Costa Rica, 04-30-2007
We’ve finally arrived! As expected, it took longer than expected. After landing in San Jose, we grab a bus headed for downtown. It took some help from some friendly locals, but we finally found La Coca Cola Estacione. (Is everything branded now?) but it appears completely shut-up. Wanting badly to get to the coast, we walk a few more blocks to orient ourselves, ending up in a neighborhood bad enough that I wouldn’t want to be there after dark. It’s apparently dangerous enough that a local woman stops us out of the blue and seaks with and earnest concern in her voice. I don’t understand her rapid-fire Spanish. She backtracked to repeating a simple “Aqui, es malo. Es muy malo,” and making purse-snatching gestures with her own purse.
Yeah, we’re a pair of stand-out gringos.
We thanked her, but continued on, as we’re convinced the bus to Puntarenas is near. With the help of a few more locals, we discover we’re right. And that bus stations are never in a nice part of town.
$0.75 (equivalent) for the first bus from airport, $1.50 each for the second all the way from San Jose to Puntarenas – a 2-3 hour trip contingent on traffic and construction. Beat that, Greyhound.
After a $2 cab ride to the Paquera ferry, we’re set to hit the Peninsula de Nicoya and Mal Pais. We have some time and hunger to kill, though. Wandering a block or two from the high-traffic ferry “terminal”, we find a locate soda (cafe) and gobble down a home-made lunch of tacos and arroz con pollo. $3 per tummy and we’re stuffed. I love how far the dollar goes here, and I hate how poor my Spanish is. Es malo. Es muy malo.
One that note; I’m am surprised at how much has come back since my two years of high school Spanish almost 15 years ago. Thank you, Mr. Dunn and Ms. Colter.
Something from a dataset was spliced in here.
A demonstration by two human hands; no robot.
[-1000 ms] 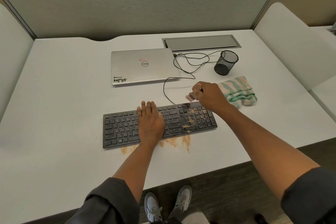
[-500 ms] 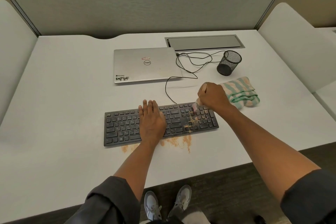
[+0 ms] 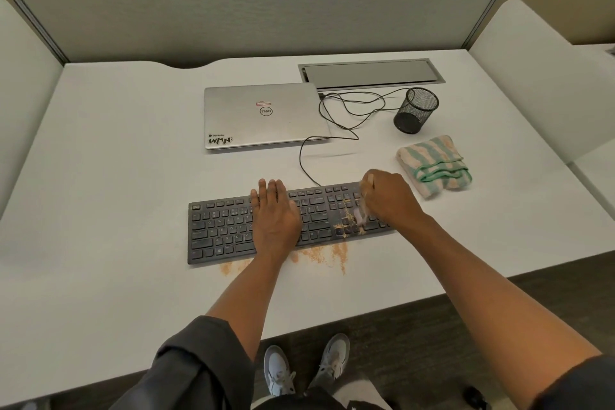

In another, more recent flashback, Nae and I were seated on the flight out, a few rows in front of a later-middle aged woman with the worst travel attitude I’ve witnessed. A litany of comments to fellow passengers:
”My daughter just raves about Costa Rica, but I don’t know. I’m here to check it out, but I have my reservations.”
”Why is everyone wearing a sweater? My daughter said it’s always hot here. I don’t like this. Will I be alright? I don’t like this at all.”
”Where did we land? Where’s San Jose? Which side of the country?”
”What season is it here, winter or summer? I don’t understand.”
Lady, did you not do any research before you came? Leave your “reservations” at home, find out your flying into the center of the nation, and realize that you’re nearing the equator, hence, summer and winter mean precisely jack shit, and that wet and dry dry is what it’s about. I’ve never been to Costa Rica before, but I took the time to look up data like that. It’s only polite.
I digress.
From Paquera, we hire a taxi to take us to Hotel Pachamama in Mal Pais, as it’s a winding dirt road to get there, the sun has almost set, and it’s been nearly 24 hours since we left Nae’s house for LAX. Another hour and a half through pastures, crops, and one-store towns – ignoring for a moment some of the progressing foreign-dollar developments – Nae turns to me with a smile.
“Off the beaten path enough for you, baby?”
I smile back, legs and ass vibrating from the potholed washboard we’ve been tearing down in the dark, from edge to edge.
“Sure is, baby.”
Pachamama is the hotel we’re staying at for the first few nights; the luxurious end of the trip. I’d wanted to save that for the end, but with the schedule Nae’s been working lately, I acquiesced to the request. And haven’t been disappointed in the least. It’s a collection of a few cabinas and a house, some attached and some not, managed by a trilingual surfer Austrian named Franz. The room was small but clean, with a private bath and kitchenette, but perhaps most importantly, it had a hammock on the porch.
Nae’s asleep right now, and I’m out on the porch watching a lizard I’ve named Gerald – a gecko perhaps – hang upside down from the thatched awning. He’s comfortable but not overly so, kind of a flexible suppleness, hyper-aware without tensing. He’s seeing the world upside down, tongue darting out, tasting the air and catching the occasional dinner. As much as I want to run inside and capture his image with my camera, I realize more than that I want to just let him be. And I realize that, in a year or so, I want to live Gerald’s life: hanging upside down in a world apart, tasting the eddies and currents of my environment.